Try it: Every line of the data below is to be retyped exactly.

Available data section start

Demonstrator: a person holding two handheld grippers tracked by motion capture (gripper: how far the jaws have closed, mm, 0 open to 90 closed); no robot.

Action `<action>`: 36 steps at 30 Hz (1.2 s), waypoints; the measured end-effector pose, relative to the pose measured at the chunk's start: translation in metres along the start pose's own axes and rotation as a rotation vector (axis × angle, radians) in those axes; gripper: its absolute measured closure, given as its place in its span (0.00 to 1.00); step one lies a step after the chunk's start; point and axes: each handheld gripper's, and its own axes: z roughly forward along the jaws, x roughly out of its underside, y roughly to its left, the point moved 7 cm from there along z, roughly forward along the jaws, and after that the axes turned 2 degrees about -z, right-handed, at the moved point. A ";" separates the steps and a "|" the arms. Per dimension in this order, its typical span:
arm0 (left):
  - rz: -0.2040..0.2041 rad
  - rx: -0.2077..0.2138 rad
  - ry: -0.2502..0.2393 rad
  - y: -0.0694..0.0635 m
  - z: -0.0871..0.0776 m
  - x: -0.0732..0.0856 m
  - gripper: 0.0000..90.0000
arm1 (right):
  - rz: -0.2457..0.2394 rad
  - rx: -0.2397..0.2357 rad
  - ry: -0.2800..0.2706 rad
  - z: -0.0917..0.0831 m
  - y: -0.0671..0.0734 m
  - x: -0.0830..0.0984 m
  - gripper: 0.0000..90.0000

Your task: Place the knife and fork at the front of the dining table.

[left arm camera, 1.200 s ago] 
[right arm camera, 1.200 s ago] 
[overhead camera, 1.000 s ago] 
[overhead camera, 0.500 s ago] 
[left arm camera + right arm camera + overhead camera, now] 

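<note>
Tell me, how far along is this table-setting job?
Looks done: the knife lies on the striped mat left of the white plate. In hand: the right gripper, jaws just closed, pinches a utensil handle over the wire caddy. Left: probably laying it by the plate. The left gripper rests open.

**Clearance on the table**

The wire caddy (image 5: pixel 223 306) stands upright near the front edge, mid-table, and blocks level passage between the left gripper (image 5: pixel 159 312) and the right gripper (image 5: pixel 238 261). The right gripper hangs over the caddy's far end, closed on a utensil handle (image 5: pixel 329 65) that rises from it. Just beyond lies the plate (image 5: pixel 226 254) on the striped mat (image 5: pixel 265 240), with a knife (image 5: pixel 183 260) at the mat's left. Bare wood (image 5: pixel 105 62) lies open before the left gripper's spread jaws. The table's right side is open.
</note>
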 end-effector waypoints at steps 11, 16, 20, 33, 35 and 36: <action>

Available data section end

Exercise output:
Demonstrator: a person holding two handheld grippers tracked by motion capture (gripper: how far the jaws have closed, mm, 0 open to 90 closed); no robot.

Action `<action>`: 36 steps at 30 Hz (1.2 s), waypoints; the measured end-effector pose, relative to the pose measured at the chunk's start: translation in metres along the start pose's own axes and rotation as a rotation vector (axis × angle, radians) in those axes; gripper: its absolute measured closure, given as its place in its span (0.00 to 1.00); step one lies a step after the chunk's start; point and axes: each handheld gripper's, and its own axes: z roughly forward along the jaws, x roughly out of its underside, y roughly to its left, the point moved 7 cm from there along z, roughly forward along the jaws, and after that the axes turned 2 degrees about -z, right-handed, at the moved point. A ";" separates the steps and a "|" the arms. Per dimension in this order, its typical span:
arm0 (left):
  - rz: -0.2040..0.2041 rad
  - rx: -0.2077..0.2138 rad
  - ry: -0.2502..0.2393 rad
  - y: -0.0694..0.0635 m
  - z: -0.0871..0.0776 m
  - x: -0.0732..0.0856 m
  - gripper: 0.0000..90.0000
arm1 (right):
  - rz: -0.2457..0.2394 rad
  - rx: -0.2397..0.2357 rad
  - ry: -0.2800..0.2706 rad
  - z: -0.0917..0.0831 m
  - y: -0.0671..0.0734 m
  - x: -0.0830..0.0984 m
  - gripper: 0.0000..90.0000

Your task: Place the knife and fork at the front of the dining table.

[left arm camera, 1.200 s ago] 
[right arm camera, 1.200 s ago] 
[overhead camera, 1.000 s ago] 
[overhead camera, 0.500 s ago] 
[left arm camera + right arm camera + overhead camera, now] 

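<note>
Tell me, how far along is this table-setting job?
Looks done: the knife lies on the striped mat left of the white plate. In hand: the right gripper, jaws just closed, pinches a utensil handle over the wire caddy. Left: probably laying it by the plate. The left gripper rests open.

**Clearance on the table**

The wire caddy (image 5: pixel 223 306) stands upright near the front edge, mid-table, and blocks level passage between the left gripper (image 5: pixel 159 312) and the right gripper (image 5: pixel 238 261). The right gripper hangs over the caddy's far end, closed on a utensil handle (image 5: pixel 329 65) that rises from it. Just beyond lies the plate (image 5: pixel 226 254) on the striped mat (image 5: pixel 265 240), with a knife (image 5: pixel 183 260) at the mat's left. Bare wood (image 5: pixel 105 62) lies open before the left gripper's spread jaws. The table's right side is open.
</note>
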 end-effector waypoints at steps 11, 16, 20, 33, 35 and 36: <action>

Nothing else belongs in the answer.